Does it violate HIPAA to have security cameras in the dental office?

By Olivia Wann

We’ve addressed this support question regularly over the years when dental offices inquire whether their surveillance system violates HIPAA compliance and patient privacy.

Let’s explore the topic balancing HIPAA compliance and job safety. 

Surveillance cameras are beneficial for the security of the dental office.  This may be part of the employer’s job safety plan. According to the International Association for Healthcare Security and Safety (IAHSS) Foundation, the types of crimes reported in hospital settings include violent acts by criminals who entered the facility to commit robbery or another crime. Several years ago, IAHSS reported ten types of crimes in hospital settings:

• Murder
• Rape
• Robbery
• Aggravated Assault
• Simple Asssault
• Burglary
• Theft
• Motor Vehicle Theft
• Vandalism
• Disorderly Conduct[1]

Granted, hospitals and dental offices are different types of healthcare settings; however, take a look at recent violent crimes that occurred in dental offices.

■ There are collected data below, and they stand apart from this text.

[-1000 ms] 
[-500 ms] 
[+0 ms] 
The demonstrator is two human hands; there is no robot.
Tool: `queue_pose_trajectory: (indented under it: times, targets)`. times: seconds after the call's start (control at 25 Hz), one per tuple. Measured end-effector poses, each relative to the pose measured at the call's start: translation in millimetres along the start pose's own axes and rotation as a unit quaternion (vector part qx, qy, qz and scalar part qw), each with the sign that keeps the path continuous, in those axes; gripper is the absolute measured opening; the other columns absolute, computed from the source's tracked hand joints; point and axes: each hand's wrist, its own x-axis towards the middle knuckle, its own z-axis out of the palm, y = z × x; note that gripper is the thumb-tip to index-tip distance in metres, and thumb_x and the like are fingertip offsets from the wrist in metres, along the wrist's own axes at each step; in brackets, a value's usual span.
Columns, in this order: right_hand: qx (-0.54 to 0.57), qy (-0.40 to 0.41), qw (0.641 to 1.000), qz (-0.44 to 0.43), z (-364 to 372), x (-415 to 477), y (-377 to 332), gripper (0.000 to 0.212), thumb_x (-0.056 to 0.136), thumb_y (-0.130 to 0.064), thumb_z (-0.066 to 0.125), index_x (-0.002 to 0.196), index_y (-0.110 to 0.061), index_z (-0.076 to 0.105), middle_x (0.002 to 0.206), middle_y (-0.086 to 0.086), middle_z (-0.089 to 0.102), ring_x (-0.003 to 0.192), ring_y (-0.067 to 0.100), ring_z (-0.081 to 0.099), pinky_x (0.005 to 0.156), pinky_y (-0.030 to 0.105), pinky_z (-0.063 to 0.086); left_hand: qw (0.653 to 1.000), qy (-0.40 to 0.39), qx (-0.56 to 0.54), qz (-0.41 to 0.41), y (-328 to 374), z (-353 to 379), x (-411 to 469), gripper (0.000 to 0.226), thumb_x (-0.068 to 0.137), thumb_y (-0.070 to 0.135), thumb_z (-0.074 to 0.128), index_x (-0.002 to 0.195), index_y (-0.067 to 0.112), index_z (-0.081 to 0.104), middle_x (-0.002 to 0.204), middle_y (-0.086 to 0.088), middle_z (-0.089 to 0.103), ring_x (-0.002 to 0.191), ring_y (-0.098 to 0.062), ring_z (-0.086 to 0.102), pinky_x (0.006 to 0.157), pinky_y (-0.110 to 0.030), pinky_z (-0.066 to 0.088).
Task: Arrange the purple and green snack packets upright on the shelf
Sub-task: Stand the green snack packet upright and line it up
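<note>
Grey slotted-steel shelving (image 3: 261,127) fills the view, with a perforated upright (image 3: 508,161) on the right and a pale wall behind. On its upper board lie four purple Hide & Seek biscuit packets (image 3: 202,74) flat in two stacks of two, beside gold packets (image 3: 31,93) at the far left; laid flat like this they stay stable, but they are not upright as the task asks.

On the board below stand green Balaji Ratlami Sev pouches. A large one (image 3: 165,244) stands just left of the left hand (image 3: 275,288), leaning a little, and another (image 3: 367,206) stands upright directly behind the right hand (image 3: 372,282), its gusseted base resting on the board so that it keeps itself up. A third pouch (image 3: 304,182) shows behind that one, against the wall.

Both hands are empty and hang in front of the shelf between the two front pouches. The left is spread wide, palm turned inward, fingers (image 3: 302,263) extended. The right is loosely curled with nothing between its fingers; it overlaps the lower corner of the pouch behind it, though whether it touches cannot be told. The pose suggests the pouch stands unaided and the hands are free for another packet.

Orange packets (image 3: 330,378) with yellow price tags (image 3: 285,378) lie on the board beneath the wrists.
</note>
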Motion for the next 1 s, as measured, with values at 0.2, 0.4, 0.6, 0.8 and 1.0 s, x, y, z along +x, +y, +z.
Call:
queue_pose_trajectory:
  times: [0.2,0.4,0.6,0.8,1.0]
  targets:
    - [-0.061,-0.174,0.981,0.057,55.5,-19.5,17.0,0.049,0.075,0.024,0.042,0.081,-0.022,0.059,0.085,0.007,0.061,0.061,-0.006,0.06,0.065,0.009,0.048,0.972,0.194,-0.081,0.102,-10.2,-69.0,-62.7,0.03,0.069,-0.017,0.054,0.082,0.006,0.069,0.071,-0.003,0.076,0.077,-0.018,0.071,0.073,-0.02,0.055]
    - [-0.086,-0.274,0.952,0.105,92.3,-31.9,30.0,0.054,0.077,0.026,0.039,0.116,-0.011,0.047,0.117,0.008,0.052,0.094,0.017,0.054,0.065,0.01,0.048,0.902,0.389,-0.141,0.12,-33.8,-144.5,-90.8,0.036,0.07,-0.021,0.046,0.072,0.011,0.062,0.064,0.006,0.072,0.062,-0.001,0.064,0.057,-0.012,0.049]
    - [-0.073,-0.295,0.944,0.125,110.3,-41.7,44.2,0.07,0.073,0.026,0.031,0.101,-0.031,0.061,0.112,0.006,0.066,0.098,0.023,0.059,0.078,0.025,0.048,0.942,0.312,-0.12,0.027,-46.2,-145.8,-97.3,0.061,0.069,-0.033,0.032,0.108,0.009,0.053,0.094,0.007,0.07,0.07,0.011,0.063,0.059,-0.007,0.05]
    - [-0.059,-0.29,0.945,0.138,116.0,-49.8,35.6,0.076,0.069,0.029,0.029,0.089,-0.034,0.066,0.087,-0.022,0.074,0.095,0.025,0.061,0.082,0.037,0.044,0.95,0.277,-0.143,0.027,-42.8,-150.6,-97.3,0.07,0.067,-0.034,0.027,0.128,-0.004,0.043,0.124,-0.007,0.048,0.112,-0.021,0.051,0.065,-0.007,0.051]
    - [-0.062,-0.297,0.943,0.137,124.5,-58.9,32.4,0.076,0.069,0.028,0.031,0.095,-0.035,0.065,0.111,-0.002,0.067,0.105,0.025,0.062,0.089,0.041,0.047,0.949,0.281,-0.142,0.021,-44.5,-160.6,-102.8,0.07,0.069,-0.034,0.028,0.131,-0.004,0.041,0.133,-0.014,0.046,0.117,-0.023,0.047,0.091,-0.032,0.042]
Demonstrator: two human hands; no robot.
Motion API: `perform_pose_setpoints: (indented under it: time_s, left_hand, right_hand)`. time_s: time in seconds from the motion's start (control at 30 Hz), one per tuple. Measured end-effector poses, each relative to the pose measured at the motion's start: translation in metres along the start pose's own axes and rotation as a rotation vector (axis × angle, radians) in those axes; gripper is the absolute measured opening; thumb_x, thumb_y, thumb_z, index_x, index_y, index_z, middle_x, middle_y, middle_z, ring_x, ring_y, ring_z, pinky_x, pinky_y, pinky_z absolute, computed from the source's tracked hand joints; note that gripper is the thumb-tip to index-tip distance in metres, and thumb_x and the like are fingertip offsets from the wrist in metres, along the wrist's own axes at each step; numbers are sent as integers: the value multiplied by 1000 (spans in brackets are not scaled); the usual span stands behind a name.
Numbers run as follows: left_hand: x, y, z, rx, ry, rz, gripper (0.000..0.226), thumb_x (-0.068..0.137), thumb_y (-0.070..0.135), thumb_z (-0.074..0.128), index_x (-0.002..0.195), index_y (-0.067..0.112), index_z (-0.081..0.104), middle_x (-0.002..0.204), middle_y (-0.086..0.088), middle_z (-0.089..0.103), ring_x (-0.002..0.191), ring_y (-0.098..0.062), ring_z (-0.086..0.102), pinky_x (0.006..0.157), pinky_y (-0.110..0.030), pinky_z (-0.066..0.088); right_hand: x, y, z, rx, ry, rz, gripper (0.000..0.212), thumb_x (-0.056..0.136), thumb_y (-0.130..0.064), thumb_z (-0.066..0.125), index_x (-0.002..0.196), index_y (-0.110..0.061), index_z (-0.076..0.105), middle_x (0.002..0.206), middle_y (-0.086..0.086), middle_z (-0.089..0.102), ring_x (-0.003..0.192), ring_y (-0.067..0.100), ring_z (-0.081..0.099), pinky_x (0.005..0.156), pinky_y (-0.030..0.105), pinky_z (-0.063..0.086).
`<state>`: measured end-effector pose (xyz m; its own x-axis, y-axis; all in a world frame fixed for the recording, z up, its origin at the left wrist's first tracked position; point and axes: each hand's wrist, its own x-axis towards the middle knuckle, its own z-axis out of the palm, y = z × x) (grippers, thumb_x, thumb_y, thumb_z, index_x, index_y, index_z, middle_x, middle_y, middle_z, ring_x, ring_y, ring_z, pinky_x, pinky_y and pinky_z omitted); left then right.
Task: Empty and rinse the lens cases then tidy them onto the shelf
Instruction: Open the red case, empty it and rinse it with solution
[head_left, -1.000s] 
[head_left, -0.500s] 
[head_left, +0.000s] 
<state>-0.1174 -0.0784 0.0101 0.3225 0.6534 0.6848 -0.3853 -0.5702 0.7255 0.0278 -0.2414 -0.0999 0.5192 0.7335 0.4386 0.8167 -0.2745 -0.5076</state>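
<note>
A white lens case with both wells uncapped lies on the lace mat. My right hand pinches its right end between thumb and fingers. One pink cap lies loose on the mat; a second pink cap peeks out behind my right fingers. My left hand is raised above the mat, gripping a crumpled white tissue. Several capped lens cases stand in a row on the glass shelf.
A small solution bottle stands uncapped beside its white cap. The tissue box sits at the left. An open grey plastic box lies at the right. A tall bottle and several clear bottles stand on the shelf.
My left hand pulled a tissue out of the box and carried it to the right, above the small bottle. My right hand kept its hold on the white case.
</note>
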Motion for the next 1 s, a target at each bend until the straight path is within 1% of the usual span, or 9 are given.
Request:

In February of this year, a young dentist was stabbed multiple times by a patient. In March of this year, we learned of a California dentist gunned down by a disgruntled patient. These incidents do not take into account other crimes occurring in dental practices such as theft and vandalism. Recently I worked in a dental office that had a full-time security officer on duty.

Surveillance cameras can promote greater security of the dental office grounds. On the other hand, are the cameras a risk for patient privacy and a potential violation of HIPAA? First, let’s consider the three main safeguards under the Security Rule.  The basic compliance with the HIPAA Security Rule includes:

1) Administrative safeguards,

2) Technical safeguards, and

3) Physical safeguards.[2]

As far as physical safeguards are concerned, having physical safeguards in place could be part of your HIPAA compliance.  Physical safeguards involve limiting access to the facility to ensure that only authorized access. For example, unauthorized persons should not be able to access the file server closet. The video surveillance is proof of who accessed these restricted areas. 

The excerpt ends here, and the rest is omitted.